Prew did not say anything. He did not even look up again from the radio as they went to get dressed.
“I’ve got to get out of here!” Alma said. “I can’t breathe.”
“Do you think he’ll be all right?” Georgette whispered. “I didnt realize!”
“Of course he’ll be all right,” Alma said firmly. “He just feels guilty and he’s upset and a little drunk. He’ll get over it by tomorrow.”
“Maybe he ought to go back anyway?” Georgette suggested.
“If he went back, they’d only put him in the Stockade again, wouldnt they?” Alma said.
“Thats true,” Georgette said.
“Well, dont talk silly,” Alma said.
He was still sitting there when they came back out. The radio was droning on with staccato tenseness. Something else about Wheeler Field. He did not look up or say anything, and Alma shook her head warningly at Georgette and they went on out and left him sitting there.
He was still sitting there two hours later when they came home, looking as if he hadnt moved a muscle since they had left, except that the bottle in his left hand was well down toward being empty. The radio was still going.

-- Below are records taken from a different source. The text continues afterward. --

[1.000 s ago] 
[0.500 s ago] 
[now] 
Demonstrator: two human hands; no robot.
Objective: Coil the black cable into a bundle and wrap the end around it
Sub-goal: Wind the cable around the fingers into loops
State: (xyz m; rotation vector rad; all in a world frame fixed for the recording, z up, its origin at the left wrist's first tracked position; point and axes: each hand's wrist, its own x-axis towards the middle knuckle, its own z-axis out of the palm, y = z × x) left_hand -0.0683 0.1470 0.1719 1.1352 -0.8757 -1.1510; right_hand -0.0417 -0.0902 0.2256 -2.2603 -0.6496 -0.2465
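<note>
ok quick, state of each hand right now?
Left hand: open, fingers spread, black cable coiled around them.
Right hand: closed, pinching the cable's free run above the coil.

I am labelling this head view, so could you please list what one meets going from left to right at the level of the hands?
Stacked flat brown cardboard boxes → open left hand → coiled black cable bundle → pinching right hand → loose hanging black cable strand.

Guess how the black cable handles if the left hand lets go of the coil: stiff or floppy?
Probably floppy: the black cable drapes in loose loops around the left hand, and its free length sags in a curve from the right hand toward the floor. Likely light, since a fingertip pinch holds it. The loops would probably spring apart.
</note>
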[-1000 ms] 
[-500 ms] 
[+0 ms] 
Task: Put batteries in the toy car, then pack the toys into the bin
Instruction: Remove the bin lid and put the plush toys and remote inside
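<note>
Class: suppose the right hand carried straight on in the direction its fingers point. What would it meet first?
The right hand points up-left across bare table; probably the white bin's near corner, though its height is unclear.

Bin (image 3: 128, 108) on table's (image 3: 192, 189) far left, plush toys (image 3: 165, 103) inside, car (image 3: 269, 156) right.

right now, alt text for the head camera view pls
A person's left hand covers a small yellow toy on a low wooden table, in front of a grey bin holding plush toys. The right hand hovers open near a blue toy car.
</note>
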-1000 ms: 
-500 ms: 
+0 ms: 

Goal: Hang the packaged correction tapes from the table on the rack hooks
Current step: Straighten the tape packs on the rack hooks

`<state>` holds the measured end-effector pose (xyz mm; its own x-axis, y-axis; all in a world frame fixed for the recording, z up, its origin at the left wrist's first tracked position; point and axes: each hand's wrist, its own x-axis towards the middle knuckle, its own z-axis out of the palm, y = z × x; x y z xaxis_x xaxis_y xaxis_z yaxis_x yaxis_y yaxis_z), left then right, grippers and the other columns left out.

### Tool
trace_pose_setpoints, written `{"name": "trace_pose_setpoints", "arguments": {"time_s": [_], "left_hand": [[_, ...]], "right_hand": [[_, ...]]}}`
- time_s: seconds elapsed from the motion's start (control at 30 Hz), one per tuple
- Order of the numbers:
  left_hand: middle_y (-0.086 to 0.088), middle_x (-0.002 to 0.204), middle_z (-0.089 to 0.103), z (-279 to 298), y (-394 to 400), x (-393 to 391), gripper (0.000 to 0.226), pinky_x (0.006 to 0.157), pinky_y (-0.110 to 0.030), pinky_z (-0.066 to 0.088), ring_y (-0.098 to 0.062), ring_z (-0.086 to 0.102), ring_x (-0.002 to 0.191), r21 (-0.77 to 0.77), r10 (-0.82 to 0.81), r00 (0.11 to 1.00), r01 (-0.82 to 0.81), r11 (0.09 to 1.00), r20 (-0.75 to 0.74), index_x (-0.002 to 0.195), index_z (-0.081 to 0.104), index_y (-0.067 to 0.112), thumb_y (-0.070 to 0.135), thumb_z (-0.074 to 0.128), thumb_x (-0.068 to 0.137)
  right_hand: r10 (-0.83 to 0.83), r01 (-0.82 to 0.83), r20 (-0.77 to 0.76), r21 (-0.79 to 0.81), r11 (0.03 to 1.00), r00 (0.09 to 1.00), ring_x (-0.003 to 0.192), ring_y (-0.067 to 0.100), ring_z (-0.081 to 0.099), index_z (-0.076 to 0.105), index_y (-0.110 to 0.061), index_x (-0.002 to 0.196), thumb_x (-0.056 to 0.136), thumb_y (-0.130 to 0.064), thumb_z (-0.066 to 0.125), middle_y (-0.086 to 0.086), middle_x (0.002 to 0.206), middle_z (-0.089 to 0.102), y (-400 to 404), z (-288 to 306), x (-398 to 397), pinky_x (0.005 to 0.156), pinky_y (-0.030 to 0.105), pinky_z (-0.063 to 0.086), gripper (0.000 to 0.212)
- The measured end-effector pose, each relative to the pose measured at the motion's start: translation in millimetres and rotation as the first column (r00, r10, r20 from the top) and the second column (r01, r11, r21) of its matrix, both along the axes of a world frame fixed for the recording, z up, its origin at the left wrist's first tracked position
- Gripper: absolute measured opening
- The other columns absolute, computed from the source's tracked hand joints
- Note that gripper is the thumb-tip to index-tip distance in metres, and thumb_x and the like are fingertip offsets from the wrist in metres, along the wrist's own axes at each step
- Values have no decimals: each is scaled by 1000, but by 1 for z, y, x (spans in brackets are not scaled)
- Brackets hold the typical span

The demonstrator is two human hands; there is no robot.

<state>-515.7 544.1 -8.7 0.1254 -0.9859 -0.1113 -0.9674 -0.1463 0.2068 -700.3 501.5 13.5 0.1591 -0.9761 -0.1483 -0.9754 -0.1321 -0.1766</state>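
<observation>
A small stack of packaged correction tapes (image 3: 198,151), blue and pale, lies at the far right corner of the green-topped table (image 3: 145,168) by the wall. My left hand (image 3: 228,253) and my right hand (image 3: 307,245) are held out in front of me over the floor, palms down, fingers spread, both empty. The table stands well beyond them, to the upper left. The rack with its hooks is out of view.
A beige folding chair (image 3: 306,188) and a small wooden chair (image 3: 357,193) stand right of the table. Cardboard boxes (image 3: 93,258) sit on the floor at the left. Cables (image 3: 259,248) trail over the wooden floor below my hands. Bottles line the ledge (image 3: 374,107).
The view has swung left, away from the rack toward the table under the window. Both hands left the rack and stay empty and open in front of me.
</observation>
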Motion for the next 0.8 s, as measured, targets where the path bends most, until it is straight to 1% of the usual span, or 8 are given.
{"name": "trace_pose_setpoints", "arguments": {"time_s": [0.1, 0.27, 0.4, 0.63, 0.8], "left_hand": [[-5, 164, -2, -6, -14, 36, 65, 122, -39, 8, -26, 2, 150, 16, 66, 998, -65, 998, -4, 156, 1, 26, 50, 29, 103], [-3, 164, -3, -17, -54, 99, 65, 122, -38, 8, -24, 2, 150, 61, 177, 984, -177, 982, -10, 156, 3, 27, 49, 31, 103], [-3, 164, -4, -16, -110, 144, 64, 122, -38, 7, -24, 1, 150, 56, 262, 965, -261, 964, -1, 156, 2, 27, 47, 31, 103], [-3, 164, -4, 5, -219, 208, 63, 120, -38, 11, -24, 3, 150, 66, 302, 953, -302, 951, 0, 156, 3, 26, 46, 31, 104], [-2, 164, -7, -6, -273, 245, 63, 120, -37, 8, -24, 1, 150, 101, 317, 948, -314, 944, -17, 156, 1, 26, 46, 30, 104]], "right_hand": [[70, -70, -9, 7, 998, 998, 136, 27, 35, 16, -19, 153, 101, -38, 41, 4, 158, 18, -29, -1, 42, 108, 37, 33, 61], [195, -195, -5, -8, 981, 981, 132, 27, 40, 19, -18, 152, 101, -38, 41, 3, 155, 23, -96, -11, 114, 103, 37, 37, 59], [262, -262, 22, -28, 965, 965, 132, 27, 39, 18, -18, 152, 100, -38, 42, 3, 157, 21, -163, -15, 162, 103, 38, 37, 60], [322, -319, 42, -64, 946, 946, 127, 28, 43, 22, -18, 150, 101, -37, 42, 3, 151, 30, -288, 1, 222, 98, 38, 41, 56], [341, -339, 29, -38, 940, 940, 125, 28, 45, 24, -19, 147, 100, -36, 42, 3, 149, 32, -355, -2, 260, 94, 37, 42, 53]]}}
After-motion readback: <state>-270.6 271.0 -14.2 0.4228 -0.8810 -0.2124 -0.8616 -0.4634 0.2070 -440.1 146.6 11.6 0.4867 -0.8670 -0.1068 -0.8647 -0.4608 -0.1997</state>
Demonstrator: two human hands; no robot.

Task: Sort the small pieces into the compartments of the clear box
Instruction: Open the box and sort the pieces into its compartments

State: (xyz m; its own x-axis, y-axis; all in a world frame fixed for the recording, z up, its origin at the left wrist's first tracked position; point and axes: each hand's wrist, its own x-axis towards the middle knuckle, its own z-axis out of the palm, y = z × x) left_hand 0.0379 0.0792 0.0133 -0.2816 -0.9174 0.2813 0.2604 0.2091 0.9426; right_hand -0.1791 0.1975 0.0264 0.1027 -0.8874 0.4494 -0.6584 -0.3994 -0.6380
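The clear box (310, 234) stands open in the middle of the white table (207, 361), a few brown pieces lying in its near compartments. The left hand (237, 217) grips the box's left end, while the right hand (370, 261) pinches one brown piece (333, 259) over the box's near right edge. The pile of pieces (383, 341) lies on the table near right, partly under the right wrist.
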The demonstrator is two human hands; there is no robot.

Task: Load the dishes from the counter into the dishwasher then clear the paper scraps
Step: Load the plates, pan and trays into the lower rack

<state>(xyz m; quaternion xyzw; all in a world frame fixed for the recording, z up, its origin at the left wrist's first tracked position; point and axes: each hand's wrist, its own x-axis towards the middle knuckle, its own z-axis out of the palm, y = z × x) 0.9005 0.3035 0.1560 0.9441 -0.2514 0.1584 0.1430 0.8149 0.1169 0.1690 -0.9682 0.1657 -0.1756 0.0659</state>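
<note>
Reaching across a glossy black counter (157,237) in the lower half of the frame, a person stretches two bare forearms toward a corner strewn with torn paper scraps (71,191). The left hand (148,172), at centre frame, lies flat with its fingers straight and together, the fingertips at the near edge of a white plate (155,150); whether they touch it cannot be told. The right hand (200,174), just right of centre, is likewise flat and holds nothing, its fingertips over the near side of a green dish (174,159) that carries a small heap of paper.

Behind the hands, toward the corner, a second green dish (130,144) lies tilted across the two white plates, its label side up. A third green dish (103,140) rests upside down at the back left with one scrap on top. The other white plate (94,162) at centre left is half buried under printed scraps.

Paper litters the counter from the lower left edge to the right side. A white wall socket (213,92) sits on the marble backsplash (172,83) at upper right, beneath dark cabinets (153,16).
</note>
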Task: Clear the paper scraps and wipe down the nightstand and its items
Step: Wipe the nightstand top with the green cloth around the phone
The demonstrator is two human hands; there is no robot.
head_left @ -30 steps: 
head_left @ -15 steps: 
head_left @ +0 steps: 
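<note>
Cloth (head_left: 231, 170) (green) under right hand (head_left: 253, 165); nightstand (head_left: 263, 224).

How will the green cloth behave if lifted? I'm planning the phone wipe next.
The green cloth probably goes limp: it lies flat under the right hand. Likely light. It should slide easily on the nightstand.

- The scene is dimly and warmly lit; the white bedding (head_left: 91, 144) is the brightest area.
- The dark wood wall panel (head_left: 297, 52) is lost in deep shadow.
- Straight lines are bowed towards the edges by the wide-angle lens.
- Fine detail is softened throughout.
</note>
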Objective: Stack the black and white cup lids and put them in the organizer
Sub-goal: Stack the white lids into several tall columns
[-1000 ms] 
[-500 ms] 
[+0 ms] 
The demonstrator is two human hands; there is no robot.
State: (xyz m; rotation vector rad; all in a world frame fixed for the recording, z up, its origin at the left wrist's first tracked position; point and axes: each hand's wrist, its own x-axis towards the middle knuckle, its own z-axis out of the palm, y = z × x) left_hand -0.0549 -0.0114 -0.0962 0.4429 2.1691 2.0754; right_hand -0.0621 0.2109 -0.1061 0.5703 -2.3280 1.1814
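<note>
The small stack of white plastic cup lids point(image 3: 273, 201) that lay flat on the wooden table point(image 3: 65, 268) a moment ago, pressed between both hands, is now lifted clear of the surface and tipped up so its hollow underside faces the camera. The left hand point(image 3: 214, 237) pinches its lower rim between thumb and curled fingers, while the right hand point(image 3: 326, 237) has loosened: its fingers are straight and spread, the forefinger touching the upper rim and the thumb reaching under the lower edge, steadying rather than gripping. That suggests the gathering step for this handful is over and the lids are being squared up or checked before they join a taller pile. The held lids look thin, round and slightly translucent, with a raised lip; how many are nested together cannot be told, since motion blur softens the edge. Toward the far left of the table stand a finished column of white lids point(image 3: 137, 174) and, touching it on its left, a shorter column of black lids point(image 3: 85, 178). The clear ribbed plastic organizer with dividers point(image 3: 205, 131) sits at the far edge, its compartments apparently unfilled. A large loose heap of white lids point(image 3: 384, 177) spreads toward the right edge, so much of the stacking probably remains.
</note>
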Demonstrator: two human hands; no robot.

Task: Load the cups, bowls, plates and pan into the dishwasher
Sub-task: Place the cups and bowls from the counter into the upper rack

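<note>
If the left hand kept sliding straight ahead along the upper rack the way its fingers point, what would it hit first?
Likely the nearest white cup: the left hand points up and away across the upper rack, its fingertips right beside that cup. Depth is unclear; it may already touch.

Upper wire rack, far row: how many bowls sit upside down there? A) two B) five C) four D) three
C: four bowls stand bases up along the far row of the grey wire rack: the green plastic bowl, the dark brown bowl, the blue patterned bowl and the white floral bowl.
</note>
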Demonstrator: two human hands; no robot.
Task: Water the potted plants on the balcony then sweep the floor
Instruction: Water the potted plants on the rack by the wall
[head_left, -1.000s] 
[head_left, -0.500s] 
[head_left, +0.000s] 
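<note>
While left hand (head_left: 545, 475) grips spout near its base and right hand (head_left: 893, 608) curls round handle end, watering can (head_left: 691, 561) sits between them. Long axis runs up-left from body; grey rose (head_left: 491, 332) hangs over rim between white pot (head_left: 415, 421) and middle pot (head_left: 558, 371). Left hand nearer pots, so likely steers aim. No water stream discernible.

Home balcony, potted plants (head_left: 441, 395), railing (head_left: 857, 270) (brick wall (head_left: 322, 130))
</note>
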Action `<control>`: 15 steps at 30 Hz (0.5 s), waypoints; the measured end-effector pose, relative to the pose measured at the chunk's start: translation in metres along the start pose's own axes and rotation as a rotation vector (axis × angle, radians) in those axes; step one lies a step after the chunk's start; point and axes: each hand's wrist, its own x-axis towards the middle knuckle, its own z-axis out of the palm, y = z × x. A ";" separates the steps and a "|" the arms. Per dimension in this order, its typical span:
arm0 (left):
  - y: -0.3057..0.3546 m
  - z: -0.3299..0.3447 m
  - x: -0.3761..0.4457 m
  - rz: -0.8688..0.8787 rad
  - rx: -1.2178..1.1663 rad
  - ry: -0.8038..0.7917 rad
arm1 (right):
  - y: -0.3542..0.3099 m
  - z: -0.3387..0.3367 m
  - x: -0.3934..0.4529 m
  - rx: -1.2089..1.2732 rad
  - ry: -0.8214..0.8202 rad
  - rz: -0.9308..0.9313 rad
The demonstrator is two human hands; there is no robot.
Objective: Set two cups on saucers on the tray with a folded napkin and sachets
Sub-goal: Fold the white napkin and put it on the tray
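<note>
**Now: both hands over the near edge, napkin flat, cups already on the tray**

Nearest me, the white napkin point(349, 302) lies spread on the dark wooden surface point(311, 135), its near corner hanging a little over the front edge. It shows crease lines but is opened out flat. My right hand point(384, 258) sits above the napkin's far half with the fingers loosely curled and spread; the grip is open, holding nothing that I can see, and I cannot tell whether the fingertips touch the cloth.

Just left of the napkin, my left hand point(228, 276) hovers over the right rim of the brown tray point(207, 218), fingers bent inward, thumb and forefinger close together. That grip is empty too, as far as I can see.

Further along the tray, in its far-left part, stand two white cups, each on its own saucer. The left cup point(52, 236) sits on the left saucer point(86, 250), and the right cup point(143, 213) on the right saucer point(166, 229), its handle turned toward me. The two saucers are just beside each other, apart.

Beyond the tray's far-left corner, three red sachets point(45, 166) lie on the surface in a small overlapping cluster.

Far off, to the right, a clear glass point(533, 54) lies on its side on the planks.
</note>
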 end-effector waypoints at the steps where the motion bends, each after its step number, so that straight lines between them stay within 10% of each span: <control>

If anything, he seemed soberer, with that intent crystal sobriety that comes to a heavy drinker after a long, intense, concentrated consumption of liquor. But the heavy crackling tension in the air of the house, like low-hanging clouds roiling and rubbing together before an electrical storm, seemed—after the excitement of all the traffic and the bright indifferent Sunday sunlight outdoors—to be even more oppressive than when they had left.
“Well, we had quite a foray,” Alma said brightly into the bleakness.
“We sure did,” Georgette said.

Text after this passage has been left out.